My guess the timeline & plans “to build own space industry” would have been a serious announcement, given the amount of public & private money involved, a knee-jerk political statement from some cabinet that did not last more than two years does not have much face value, just like the idea of the SpacePort in Cornwall, good luck convincing Brussels & Russia to accept those rocket launches, I personally, would object: that launch from high lattitude will be slow and it it fails it will be going easterly just over London, it’s not rocket science

Last Edited by Ibra at 11 Apr 22:02
Paris/Essex, France/UK, United Kingdom

dublinpilot wrote:

If that figure is true, then it’s very cheap. At least compared to the cost of creating the UK’s own network

Yes, a source for that figure would be interesting (haven’s seen anything but rumours. @Peter writes ‘reported’ – where?).

So in this case the British government decided that the Safety of Life is too expensive, but designing, launching and commissioning their own satellite constellation is not?! And maintaining it as well would cost money, well above £30M/year.

Finding an appropriate price is quite difficult. Anyone can ‘freeload’ in the actual GPS constellation, the entire world did that for decades on GPS, and now on Galileo and GLONASS etc.

The annual cost of keeping Galileo and EGNOS operating is of the magnitude of 1 billion Euros per year. As a proportion of that, 35 million Euros is a bargain. But you get everything except SoL for free, nobody will pay that.
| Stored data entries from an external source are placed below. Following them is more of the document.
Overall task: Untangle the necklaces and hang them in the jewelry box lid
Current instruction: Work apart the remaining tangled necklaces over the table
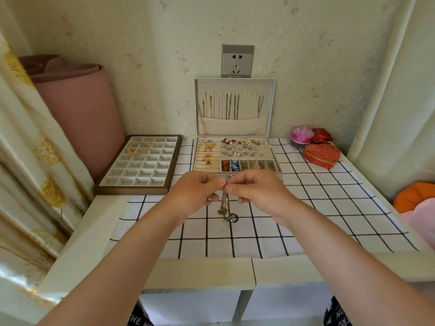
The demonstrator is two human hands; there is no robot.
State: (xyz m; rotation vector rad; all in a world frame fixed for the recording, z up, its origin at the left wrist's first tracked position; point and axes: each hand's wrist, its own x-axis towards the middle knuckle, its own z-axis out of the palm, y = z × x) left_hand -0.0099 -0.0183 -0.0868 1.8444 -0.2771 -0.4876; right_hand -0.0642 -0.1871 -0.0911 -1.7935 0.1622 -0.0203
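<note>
We can't make out the clasp, hidden between fingertips. Left hand [196,190] and right hand [256,188] pinch the necklace [223,203]; it hangs vertically between them, ring pendant [233,217] lowest.

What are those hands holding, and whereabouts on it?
A tangled necklace chain; both the left hand and right hand pinch its upper end, the ring pendant hanging below.

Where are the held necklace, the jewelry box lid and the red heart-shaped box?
necklace [223,203], head view, on the hanging chain.
jewelry box lid [233,128], head view, on its fabric pocket.
red heart-shaped box [321,153], head view, on its top.
</note>
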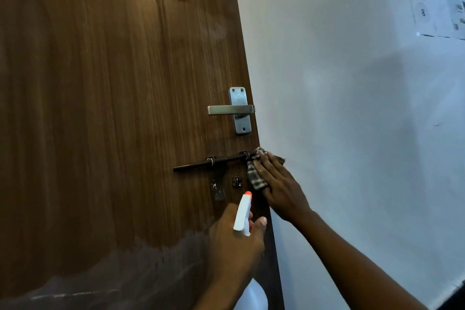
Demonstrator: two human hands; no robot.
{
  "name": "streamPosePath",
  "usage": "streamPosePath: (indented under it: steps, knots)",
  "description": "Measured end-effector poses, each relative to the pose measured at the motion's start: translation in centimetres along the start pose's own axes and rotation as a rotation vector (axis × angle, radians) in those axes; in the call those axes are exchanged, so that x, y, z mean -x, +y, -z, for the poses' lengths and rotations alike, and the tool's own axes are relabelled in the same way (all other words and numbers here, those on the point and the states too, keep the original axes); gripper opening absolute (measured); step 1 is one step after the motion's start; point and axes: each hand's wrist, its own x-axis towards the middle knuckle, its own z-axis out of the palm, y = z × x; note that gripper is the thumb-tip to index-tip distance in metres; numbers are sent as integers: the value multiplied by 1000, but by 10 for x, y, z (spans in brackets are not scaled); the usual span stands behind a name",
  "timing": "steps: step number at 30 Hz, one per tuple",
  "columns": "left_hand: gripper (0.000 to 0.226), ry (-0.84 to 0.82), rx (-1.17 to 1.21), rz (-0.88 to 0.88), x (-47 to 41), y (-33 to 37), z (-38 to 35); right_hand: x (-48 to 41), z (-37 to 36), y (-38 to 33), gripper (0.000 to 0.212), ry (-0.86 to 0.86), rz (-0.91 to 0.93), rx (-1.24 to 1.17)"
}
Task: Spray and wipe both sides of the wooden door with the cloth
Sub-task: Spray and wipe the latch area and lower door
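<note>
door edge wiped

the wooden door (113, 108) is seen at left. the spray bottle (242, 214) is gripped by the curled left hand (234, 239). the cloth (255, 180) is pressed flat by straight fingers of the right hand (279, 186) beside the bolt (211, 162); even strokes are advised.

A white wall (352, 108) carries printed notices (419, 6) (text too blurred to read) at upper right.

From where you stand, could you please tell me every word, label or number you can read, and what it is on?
No text here is legible enough to quote.
Printed sheets on the wall: blurred, unreadable.
Handle plate: a faint embossed mark near its top, too small to read.
Spray bottle: no label shows.
</note>
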Motion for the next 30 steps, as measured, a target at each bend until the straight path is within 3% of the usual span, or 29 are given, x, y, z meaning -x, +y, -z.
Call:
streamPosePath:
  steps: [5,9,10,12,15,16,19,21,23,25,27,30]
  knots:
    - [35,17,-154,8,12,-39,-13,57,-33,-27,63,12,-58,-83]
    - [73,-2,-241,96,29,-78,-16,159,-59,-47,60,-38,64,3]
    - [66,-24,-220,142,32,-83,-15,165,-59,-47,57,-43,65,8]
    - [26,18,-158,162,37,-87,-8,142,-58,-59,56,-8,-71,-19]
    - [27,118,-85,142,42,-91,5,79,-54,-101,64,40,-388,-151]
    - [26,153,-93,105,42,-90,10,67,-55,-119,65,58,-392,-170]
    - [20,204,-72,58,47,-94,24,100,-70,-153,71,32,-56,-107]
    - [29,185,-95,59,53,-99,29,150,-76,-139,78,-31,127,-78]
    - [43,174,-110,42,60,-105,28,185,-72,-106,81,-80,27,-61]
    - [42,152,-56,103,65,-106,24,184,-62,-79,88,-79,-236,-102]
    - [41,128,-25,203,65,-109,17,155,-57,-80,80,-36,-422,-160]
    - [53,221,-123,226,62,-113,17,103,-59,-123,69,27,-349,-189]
In that total, EGNOS is perhaps 10-15%; so 35 million would be around 25-35% of the total EGNOS operating cost. I would not call that a bargain, but also not outrageous, either. Probably about right.
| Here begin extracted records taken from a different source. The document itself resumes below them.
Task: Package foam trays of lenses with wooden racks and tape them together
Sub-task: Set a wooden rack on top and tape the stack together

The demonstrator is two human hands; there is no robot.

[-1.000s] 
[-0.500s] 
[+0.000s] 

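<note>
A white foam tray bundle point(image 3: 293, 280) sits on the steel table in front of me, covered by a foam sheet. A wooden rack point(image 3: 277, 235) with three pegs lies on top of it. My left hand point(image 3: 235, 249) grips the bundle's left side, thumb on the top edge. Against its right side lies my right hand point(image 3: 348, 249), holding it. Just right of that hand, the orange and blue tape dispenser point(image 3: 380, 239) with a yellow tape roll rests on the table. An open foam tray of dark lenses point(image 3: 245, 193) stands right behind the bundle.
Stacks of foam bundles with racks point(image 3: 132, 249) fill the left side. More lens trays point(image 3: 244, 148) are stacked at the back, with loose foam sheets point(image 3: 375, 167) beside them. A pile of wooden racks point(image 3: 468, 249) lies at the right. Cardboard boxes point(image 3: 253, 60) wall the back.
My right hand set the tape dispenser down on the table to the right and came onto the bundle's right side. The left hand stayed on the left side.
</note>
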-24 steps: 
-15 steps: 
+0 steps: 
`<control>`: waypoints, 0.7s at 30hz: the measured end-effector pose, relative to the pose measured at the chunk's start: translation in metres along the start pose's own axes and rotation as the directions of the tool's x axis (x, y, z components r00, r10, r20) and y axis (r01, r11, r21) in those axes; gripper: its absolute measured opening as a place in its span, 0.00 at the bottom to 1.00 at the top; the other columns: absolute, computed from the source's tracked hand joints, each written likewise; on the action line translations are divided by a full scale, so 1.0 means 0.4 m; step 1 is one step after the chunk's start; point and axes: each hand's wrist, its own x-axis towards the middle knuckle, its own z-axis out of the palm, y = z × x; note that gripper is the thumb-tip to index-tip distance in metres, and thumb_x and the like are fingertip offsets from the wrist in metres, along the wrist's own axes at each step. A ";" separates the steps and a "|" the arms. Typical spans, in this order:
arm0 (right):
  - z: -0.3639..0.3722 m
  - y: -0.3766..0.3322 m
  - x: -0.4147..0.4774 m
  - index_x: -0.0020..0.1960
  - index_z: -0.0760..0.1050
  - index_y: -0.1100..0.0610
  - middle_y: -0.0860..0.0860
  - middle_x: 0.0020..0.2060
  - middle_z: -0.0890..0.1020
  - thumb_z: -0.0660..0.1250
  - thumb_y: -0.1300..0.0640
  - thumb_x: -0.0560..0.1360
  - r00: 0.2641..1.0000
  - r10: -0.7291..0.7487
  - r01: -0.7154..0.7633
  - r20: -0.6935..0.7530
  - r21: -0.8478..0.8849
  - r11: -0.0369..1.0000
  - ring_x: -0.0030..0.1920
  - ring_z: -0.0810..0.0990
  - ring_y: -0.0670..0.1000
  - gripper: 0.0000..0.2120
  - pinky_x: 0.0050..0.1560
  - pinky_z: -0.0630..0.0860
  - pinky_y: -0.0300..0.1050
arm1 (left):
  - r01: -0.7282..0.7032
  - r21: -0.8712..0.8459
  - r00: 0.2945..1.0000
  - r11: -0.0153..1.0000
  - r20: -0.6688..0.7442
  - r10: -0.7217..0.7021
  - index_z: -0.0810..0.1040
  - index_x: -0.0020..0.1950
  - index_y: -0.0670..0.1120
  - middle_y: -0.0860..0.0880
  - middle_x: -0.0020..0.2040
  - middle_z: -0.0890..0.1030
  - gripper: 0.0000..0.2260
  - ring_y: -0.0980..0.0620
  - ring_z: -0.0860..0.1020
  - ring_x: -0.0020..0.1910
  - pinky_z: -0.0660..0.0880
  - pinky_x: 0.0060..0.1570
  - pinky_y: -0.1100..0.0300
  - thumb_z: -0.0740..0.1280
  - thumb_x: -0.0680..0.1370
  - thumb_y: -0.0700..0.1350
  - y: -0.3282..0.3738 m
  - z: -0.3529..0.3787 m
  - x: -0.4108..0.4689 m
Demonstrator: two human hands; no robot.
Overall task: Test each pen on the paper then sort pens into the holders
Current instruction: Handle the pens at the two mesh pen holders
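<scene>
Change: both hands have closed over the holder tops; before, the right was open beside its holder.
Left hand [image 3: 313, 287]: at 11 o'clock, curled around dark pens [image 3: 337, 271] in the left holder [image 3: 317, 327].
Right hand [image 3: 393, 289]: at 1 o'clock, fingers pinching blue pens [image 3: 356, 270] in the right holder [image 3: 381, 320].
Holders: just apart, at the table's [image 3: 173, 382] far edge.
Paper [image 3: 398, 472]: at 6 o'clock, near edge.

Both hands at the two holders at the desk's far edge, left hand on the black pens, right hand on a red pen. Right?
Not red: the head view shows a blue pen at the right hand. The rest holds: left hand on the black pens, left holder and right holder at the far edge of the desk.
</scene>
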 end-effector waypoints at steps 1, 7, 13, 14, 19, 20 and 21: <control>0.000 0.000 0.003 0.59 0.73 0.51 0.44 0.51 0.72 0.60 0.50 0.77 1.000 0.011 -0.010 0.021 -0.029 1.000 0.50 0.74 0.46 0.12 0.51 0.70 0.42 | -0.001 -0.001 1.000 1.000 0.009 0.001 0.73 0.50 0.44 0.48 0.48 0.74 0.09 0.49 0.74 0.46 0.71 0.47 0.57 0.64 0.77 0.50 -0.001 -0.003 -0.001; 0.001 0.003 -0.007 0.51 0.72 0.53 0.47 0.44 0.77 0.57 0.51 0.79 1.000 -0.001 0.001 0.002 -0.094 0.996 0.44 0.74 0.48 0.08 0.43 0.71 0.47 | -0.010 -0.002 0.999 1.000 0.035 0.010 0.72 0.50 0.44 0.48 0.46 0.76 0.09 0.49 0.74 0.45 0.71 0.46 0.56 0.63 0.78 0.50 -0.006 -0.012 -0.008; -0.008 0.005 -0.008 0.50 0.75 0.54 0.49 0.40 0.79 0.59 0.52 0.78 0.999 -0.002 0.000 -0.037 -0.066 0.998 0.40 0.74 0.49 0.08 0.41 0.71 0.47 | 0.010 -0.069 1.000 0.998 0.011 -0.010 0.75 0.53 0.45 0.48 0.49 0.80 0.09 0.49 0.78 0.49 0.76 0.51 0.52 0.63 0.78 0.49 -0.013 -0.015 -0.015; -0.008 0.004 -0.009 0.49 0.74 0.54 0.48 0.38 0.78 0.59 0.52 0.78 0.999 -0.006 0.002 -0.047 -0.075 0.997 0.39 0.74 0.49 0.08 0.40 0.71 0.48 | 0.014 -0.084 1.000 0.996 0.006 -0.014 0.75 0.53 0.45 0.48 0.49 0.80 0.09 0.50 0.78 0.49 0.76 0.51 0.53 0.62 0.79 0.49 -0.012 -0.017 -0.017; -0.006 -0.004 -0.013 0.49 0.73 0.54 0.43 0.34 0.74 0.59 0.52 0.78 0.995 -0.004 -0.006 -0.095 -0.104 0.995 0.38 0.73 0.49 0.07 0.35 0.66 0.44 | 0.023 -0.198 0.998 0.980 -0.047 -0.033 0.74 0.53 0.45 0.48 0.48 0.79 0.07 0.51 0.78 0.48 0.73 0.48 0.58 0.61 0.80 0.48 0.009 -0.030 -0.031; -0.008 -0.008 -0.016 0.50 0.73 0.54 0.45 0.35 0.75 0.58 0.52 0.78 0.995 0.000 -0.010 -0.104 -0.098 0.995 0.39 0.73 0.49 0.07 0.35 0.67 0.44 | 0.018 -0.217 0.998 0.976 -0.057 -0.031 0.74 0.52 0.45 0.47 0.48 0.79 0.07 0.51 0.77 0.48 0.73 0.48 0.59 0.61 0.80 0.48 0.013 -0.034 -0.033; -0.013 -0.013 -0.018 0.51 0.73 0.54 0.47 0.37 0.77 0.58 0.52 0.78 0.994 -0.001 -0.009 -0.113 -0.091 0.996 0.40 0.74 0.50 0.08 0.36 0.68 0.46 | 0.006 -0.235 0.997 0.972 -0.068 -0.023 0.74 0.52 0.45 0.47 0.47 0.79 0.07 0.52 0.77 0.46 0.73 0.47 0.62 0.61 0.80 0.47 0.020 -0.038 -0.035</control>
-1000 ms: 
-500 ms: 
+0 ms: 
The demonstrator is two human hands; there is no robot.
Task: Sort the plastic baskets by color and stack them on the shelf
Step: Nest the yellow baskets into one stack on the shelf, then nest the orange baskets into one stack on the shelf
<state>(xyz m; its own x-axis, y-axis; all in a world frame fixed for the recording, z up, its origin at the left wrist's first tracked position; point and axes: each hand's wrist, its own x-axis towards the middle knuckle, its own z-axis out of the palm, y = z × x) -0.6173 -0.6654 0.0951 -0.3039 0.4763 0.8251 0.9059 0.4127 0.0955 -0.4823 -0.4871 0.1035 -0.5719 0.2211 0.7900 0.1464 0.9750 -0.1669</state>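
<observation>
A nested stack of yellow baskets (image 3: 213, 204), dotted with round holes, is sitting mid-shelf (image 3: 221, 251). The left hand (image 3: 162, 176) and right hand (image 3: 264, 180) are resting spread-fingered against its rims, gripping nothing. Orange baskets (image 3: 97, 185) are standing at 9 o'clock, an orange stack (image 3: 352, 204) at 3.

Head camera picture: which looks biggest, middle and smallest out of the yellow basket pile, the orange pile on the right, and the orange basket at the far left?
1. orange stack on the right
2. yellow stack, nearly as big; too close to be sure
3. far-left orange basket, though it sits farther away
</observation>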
Personally, I think Galileo/EGNOS should simply charge every airport a price for the ‘Safety-of-life service’, and the airport can then decide if it is worth spending money on ILS maintenance and calibration.
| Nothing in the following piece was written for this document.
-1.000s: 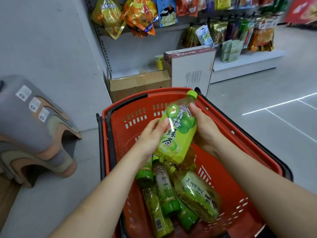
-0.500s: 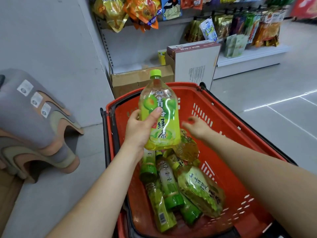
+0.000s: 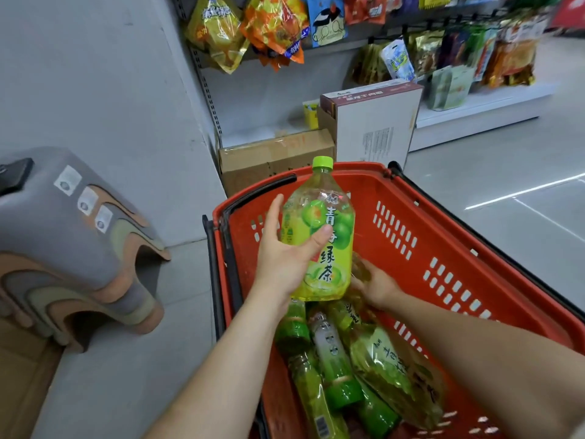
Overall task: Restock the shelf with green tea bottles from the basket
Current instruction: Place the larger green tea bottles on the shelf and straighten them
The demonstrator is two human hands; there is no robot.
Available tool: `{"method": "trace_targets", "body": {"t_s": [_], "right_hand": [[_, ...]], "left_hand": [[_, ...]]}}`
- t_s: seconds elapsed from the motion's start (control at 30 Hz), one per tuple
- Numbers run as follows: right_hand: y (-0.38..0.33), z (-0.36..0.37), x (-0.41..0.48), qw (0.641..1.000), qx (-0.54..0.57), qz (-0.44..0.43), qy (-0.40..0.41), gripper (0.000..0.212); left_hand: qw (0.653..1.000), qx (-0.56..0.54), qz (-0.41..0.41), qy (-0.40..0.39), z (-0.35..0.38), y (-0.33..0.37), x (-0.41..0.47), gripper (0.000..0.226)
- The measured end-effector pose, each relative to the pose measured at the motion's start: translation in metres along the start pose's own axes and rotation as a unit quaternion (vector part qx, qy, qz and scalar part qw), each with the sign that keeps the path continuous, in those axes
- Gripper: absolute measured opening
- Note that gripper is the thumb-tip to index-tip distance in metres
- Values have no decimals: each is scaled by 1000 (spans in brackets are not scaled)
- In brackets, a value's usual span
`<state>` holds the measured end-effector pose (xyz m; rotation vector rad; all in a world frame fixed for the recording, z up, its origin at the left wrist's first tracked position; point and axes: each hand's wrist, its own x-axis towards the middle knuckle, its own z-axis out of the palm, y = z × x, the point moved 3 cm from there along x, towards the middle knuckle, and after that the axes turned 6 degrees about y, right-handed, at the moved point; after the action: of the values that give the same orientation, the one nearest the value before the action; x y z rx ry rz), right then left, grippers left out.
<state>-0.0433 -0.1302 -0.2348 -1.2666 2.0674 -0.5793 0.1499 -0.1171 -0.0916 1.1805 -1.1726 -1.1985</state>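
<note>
The left hand [image 3: 285,261] grips a tea bottle [image 3: 319,217] upright, cap up, with the thumb across the label, above the far end of the basket [image 3: 443,223]. The right hand [image 3: 378,285] lies low in the basket against a second bottle [image 3: 361,270]. Its fingers are partly hidden, so its grip cannot be determined. More bottles [image 3: 332,359] lie flat at the near end.
</note>
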Motion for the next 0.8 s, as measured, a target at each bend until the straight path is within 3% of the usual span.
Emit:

Last Edited by Cobalt at 11 Apr 22:48
Biggin Hill

Peter wrote:

Was the Saturn 5 certified for “safety of life”?

Yes. NASA had certification standards (as an internal procedure) for manned flights, with an acceptable level of risk defined, and generous “safety factors” built in… in theory. NASA management was convinced they had “five nines” of acceptable risk, meaning the risk of a catastrophic accident was 1 in 100 000. The Challenger launch accident was a result of them defining them incorrectly. Namely, that “the O-ring burnt a third way through” was “a safety factor of three”, while standard engineering practice is “a safety factor of three is when the O-ring starts to burn through only when subjected to three times the maximum stress expected of it”.

See https://en.wikipedia.org/wiki/Rogers_Commission_Report#Role_of_Richard_Feynman

Last Edited by lionel at 12 Apr 03:48
ELLX

Peter wrote:

Non-LPV GPS approaches, including the +V synthetic glideslope ones, are flown entirely using the US NAVSTAR signal.

I very much doubt that. Since the GPS receiver gets an EGNOS signal for increased accuracy, do you really think it just discards the extra accuracy? That would be daft, wouldn’t it? That is also why you computing RAIM is not legally mandatory if you have an EGNOS-capable receiver within the EGNOS coverage area, even on an LNAV approach; EGNOS will tell you whether the US NAVSTAR signal is reliable, and if it is not, you’ll have a “LOI” annunciation.